* _WHAT YOU ARE ASKED TO DO_:
Retype, word for word, each line between the lines holding "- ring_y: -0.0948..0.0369" and "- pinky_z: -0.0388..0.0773", inclusive, and leave the rest of the data alone.
--- START ---
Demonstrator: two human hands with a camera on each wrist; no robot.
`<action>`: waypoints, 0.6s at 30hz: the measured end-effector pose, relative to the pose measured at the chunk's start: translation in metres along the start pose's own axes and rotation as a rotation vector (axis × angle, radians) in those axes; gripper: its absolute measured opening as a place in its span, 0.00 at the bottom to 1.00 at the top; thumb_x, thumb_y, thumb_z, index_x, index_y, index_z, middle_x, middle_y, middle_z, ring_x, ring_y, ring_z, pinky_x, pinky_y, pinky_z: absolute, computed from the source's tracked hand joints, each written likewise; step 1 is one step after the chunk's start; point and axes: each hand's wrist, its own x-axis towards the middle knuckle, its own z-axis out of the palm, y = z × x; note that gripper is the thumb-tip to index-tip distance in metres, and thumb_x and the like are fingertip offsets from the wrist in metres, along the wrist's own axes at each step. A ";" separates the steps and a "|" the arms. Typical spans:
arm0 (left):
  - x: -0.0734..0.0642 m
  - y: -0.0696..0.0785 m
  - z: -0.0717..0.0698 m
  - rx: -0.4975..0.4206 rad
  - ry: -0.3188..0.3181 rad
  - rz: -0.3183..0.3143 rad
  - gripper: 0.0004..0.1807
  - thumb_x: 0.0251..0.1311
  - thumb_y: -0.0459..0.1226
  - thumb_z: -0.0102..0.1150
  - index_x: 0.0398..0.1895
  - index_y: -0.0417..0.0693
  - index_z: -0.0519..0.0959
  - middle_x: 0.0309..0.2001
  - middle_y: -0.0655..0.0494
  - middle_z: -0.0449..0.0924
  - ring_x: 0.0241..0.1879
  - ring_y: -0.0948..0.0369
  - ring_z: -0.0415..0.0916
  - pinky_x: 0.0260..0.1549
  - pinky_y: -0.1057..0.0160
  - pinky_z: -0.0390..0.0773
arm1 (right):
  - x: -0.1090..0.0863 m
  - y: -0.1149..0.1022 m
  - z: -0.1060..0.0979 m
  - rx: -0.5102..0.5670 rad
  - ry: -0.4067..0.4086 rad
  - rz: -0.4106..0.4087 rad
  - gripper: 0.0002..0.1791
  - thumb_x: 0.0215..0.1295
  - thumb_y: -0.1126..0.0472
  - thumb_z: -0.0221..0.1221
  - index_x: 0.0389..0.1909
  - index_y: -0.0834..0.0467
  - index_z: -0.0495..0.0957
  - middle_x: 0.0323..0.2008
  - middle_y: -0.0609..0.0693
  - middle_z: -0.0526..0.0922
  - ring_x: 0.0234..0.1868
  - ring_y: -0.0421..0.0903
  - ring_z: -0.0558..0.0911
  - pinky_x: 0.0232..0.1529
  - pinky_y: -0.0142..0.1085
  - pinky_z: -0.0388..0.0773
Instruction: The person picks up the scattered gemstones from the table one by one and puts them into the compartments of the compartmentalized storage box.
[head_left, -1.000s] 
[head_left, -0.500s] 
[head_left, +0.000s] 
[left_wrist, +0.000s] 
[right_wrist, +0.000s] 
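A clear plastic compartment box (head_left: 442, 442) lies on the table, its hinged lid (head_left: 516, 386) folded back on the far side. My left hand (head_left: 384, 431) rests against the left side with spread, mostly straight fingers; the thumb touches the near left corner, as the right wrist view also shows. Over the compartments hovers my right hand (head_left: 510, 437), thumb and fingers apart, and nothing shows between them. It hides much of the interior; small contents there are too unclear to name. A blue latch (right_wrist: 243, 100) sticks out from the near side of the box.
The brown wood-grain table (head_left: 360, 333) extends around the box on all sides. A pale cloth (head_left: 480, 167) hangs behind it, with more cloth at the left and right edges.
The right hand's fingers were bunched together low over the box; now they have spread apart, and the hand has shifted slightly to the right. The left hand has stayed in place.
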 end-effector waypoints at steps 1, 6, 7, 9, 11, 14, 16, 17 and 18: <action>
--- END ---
* _ANSWER FOR THIS EXERCISE_:
  - ring_y: -0.0948..0.0369
  - ring_z: -0.0415..0.0916
  - pinky_x: 0.0260..0.1549
  - pinky_y: -0.1057..0.0160
  - pinky_z: -0.0390..0.0773
arm1 (right):
  - x: -0.1090..0.0863 m
  - y: -0.1149..0.1022 m
  - z: -0.1060..0.0979 m
  - rx: -0.5102..0.5670 rad
  - ry: -0.4067..0.4086 rad
  - rz: -0.4106..0.4087 rad
  - gripper: 0.0002..0.1791
  - thumb_x: 0.0215..0.1295
  - thumb_y: -0.1126..0.0472
  - thumb_z: -0.0221..0.1221
  - index_x: 0.0389..0.1909
  - index_y: -0.0834..0.0467
  - index_z: -0.0495..0.0957
  - middle_x: 0.0323..0.2008
  - middle_y: -0.0609..0.0693
  - middle_z: -0.0526..0.0922
  - ring_x: 0.0234..0.1868
  - ring_y: -0.0421..0.0903
  - ring_z: -0.0558..0.0911
  - pinky_x: 0.0232..0.1529
  - pinky_y: -0.0142..0.1085
  - pinky_z: -0.0388..0.0773

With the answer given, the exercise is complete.